Sold by the agent Colliers, the buyer's interest was piqued “by its location, wide open spaces, oceanic vistas, and the substantial ruined period residence”, according to the Irish Times, and who could blame them.

Callum Bain of Colliers told the Times “Bartragh Island is one of the more unusual islands brought to the market in recent years. The large and extensive sandy beaches surrounding the island, the sizable acreage suitable for grazing and the large derelict period house offer many varied possibilities for the property to the purchaser.”

The island's owners can be traced back to 1741 when it was leased by Dorothy Kirkwood, under a lease dated 1741. In about 1838, Captain Charles Knox Kirkwood, a midshipman during the Battle of Trafalgar, constructed the Gothic-style house, which remains today.
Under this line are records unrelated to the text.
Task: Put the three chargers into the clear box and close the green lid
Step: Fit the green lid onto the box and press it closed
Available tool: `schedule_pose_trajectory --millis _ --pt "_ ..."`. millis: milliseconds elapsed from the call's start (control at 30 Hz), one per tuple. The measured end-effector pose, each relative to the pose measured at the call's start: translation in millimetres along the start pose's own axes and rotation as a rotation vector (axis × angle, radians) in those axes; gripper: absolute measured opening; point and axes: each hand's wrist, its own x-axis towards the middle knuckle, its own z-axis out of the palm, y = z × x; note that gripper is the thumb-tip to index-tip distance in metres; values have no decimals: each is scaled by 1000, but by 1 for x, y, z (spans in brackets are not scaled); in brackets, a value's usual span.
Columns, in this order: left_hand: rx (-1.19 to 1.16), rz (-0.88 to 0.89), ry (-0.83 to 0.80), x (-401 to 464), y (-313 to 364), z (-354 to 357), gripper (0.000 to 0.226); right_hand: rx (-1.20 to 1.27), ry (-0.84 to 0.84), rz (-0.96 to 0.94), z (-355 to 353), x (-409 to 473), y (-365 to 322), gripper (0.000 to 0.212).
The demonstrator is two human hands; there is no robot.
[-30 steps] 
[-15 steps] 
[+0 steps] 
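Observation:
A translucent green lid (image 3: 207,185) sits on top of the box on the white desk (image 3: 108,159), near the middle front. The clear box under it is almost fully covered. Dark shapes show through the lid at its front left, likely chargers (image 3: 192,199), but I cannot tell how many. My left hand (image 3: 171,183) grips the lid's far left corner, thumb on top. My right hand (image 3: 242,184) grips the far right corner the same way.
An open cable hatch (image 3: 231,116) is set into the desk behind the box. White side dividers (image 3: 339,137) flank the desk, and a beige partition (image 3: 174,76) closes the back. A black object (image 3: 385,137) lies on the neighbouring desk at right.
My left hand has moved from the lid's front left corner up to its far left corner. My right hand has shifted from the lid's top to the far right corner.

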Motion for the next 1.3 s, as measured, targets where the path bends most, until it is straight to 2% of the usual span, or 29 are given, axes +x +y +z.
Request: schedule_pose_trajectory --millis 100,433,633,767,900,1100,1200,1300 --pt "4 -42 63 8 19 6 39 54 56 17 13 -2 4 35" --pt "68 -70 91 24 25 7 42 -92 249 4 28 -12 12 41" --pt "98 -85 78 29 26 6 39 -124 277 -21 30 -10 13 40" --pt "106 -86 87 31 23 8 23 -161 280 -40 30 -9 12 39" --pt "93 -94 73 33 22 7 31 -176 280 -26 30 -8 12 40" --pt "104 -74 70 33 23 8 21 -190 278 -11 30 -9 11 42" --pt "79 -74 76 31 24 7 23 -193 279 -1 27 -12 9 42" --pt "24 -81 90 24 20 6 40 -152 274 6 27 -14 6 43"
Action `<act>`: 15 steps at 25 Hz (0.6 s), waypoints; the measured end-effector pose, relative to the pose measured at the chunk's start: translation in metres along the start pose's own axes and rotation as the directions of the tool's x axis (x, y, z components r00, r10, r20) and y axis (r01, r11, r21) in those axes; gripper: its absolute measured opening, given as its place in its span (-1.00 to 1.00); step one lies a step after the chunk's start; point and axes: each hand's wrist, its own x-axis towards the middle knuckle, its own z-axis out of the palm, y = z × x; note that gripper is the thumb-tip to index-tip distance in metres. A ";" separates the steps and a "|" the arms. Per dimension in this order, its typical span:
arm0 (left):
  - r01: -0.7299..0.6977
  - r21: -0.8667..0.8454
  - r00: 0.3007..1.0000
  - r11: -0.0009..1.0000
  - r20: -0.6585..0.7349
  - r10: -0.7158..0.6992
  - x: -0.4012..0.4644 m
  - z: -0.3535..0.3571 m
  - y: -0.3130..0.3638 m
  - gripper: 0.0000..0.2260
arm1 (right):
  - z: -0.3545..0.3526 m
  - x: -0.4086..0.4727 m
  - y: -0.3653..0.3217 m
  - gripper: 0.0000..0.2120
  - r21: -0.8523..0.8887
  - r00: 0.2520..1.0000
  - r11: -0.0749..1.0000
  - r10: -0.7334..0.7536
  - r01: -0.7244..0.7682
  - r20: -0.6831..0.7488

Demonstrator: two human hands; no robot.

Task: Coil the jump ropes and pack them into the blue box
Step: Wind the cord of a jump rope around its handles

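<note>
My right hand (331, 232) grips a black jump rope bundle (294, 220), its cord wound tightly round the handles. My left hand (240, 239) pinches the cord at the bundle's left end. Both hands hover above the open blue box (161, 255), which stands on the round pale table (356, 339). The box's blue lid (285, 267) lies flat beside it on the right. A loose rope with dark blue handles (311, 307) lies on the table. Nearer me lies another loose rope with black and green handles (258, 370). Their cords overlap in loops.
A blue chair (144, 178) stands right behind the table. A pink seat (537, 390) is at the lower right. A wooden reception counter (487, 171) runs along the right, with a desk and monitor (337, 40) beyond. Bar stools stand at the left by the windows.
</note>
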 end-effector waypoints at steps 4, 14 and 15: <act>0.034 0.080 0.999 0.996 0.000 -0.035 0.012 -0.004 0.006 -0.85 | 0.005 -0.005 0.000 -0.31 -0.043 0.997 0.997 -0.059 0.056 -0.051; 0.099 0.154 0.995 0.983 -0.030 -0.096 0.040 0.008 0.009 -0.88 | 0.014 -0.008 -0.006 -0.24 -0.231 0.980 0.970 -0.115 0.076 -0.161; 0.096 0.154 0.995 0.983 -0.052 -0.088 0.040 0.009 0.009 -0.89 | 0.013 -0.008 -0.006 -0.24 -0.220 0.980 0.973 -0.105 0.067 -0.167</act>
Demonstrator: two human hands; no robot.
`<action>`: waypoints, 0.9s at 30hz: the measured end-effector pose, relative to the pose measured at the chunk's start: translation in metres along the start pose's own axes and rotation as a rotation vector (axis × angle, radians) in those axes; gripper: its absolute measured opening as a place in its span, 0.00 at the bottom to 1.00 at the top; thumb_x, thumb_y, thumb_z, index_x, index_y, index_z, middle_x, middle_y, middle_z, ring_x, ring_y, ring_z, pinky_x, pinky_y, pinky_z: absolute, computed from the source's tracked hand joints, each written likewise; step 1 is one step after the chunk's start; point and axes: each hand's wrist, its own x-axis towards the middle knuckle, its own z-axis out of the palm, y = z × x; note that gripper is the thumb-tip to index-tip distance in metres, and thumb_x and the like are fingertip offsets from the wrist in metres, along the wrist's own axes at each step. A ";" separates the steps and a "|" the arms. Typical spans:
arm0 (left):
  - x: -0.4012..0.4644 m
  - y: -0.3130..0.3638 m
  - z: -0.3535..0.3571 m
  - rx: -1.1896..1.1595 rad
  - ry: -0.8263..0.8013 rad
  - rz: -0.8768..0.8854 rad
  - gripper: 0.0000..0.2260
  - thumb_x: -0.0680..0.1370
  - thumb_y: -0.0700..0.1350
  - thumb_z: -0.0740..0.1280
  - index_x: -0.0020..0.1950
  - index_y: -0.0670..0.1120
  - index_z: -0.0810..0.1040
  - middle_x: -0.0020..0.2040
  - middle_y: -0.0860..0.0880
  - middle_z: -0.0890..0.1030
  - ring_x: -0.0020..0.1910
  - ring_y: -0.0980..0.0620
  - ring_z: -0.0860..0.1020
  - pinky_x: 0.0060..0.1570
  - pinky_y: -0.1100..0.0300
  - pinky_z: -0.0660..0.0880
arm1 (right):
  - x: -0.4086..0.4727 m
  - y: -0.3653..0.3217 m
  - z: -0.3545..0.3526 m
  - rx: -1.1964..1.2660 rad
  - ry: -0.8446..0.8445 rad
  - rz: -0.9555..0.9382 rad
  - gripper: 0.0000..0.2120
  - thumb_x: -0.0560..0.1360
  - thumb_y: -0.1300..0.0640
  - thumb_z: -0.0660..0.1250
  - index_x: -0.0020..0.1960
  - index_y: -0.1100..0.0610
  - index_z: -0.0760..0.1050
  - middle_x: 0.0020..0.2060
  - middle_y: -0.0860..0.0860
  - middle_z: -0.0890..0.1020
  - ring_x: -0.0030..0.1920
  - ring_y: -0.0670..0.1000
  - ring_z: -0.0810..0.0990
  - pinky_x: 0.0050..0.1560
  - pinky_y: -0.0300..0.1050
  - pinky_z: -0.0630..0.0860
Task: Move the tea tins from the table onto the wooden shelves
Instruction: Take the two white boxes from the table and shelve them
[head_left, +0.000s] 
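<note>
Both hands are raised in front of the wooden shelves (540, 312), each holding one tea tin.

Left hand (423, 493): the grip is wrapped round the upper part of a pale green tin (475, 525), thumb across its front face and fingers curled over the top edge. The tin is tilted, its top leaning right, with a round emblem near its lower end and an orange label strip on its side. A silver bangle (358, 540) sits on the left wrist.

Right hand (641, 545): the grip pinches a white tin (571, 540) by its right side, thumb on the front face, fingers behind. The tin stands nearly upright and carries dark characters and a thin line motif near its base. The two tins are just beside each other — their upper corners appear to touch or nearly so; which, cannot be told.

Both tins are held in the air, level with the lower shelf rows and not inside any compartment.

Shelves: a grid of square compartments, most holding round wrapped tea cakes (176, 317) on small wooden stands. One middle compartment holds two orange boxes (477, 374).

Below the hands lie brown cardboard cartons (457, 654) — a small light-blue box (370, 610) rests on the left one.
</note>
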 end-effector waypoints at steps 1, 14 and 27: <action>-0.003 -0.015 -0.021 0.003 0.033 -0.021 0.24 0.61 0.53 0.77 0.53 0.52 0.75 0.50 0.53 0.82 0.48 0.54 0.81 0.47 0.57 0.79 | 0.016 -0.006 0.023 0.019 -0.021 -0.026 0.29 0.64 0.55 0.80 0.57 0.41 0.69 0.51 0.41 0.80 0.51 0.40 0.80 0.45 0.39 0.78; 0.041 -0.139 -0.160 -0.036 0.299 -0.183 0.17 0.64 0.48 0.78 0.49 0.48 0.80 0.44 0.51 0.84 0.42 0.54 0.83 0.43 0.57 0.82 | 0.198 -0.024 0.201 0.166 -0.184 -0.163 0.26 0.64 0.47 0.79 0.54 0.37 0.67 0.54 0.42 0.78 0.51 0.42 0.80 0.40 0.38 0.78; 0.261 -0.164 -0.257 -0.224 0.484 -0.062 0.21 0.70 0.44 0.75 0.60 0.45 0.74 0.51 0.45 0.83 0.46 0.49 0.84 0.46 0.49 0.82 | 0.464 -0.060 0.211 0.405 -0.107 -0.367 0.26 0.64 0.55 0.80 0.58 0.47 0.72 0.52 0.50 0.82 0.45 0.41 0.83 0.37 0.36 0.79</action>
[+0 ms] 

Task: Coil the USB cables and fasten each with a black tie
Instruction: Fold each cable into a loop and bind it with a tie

He died in 1926 and is buried on the island. 

In about 1947, Captain McKenzie-Vermer bought the island. It was then sold to Captain Charles Wynne-Roberts in 1952. It was put up for sale in 1978 and eventually being purchased by a Mrs. Molloy in 1989. By this time the house had fallen into disrepair.

Most recently it had been sold to a company linked to the former world number one golfer, Nick Faldo, in 2003 for about £2.5 million ($3.41m). It was Faldo's dream to build a Ryder Cup class course on the site. However, his plans were blocked by ownership claims to the island, as well as opposition from conservationists. Bartragh Island is listed as a European Union special protection area for birds.

Collier's describes the property as "an island extending to approximately 170 ha, estimating the boundary based on the Mean High-Water Mark. The island is approximately 4.6 km long and about 0.5 km wide at the widest point. The island reaches a maximum elevation of approximately 26m above mean sea level.

"The lands are of mixed quality with the majority being sand dune type vegetation and rough pasture. Towards the eastern end of the island is an area of grassland extending to approximately about 15ha. The pasture land and enclosures surround the derelict main residence.

"The house has a 5-bay front with half dormer attic, Georgian Gothic single bay breakfront with main entrance porch and window over, circa 1838. Some renovations included, replacement hipped slate roof with concrete ridge tiles, and paired chimney stacks on axis with ridge with terracotta pots. Masonry elevations, with rendered monoliths piers to corners cantered on rendered battlement piers. uPVC rainwater goods on limestone eaves. The interior of the house has seen some refurbishment work with the partial dry ling having been applied. The house has suffered from vandalism and the actions of the weather and thus in now in urgent need of repair. The house is registered in the National Inventory of Architectural Heritage at reference No 31302216."